Sort through the material below and copy each line with "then".
--- Exercise data Enclosed Below ---
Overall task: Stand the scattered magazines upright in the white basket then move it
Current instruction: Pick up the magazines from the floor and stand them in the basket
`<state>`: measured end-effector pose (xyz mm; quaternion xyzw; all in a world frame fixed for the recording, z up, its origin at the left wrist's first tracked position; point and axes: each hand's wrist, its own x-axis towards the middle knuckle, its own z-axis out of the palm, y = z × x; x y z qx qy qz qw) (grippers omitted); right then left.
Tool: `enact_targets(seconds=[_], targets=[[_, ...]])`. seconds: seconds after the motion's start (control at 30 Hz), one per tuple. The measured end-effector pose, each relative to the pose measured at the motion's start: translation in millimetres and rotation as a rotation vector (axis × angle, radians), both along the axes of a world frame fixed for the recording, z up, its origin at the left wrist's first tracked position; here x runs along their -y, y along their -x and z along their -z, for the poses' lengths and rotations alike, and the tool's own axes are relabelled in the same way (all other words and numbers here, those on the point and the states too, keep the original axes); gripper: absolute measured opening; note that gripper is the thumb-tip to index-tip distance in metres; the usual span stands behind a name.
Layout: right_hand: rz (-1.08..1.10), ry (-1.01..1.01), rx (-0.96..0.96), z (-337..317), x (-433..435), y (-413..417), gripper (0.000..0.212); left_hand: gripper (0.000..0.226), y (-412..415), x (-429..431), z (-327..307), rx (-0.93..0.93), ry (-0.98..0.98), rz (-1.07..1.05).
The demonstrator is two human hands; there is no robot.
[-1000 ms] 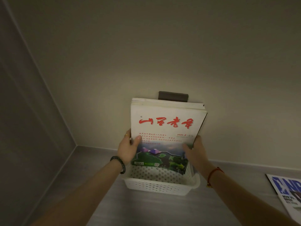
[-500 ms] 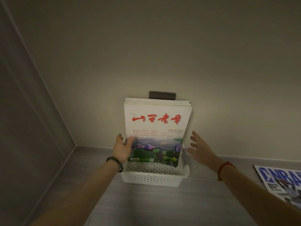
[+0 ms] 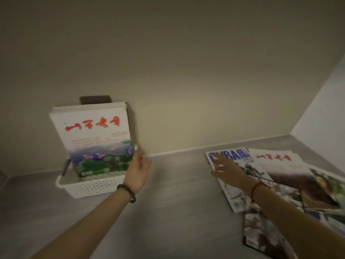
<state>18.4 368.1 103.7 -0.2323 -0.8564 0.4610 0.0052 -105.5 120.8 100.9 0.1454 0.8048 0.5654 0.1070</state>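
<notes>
1. Both hands have let go of the upright stack since the earlier frames. The left hand (image 3: 137, 172) has come off the cover's left edge and now sits by the stack's right side. The right hand (image 3: 229, 171) has swung out to the loose magazines at the right of the frame. The view has turned right too, so the basket now lies at the left.
2. At the left of the frame the white basket (image 3: 93, 186) stands on the grey tabletop (image 3: 177, 202), close to the back wall (image 3: 186, 71). The standing magazines (image 3: 93, 135) are in it, upright and leaning slightly back. The front cover is white with red characters and a green landscape.
3. On the wall, a dark brown block (image 3: 95, 99) shows just above the stack's top edge.
4. Left hand: fingers straight and loose, grip released, fingertips at the front cover's lower right corner. Whether they touch it cannot be told. A dark bead bracelet (image 3: 128, 193) circles the wrist.
5. Right hand, right of centre: fingers spread, grip released, holding nothing — it is over the upper part of the NBA magazine (image 3: 230, 155). Contact cannot be told. A red cord (image 3: 255, 187) is on the wrist.
6. At the right, flat on the tabletop, lie the NBA magazine, a red-titled magazine (image 3: 280, 165) just beside it, and a third magazine (image 3: 261, 230) lower down — partly under the forearm.
</notes>
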Motion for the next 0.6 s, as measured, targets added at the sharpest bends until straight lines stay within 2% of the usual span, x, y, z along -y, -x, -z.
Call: enact_targets(seconds=[0.07, 0.27, 0.33, 0.5, 0.57, 0.6], targets=[[0.064, 0.046, 0.003, 2, -36, -32, 0.067, 0.046, -21, -41, 10, 0.111, 0.03, 0.065], [0.281, 0.062, 0.038, 22, -130, -118, 0.062, 0.046, -87, -144, 43, 0.265, 0.05, 0.247], [0.331, 0.02, 0.062, 32, -153, -139, 0.055, 0.045, -108, -171, 55, 0.32, 0.061, 0.298], [0.475, 0.019, 0.205, 70, -184, -184, 0.062, 0.041, -154, -229, 81, 0.481, 0.028, 0.341], [0.536, 0.077, 0.217, 85, -183, -196, 0.061, 0.032, -166, -240, 91, 0.502, 0.018, 0.347], [0.55, 0.12, 0.231, 93, -184, -202, 0.053, 0.024, -172, -247, 97, 0.477, 0.018, 0.361]])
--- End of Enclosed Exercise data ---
• _Task output_
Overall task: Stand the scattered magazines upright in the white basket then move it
`<state>`: measured end-effector pose (xyz mm; quaternion xyzw; all in a world frame fixed for the recording, z up, its origin at the left wrist's first tracked position; point and axes: each hand's wrist, its own x-axis towards the middle knuckle, its own z-axis out of the palm, y = z × x; x y z qx qy qz qw) (grippers omitted); right then left.

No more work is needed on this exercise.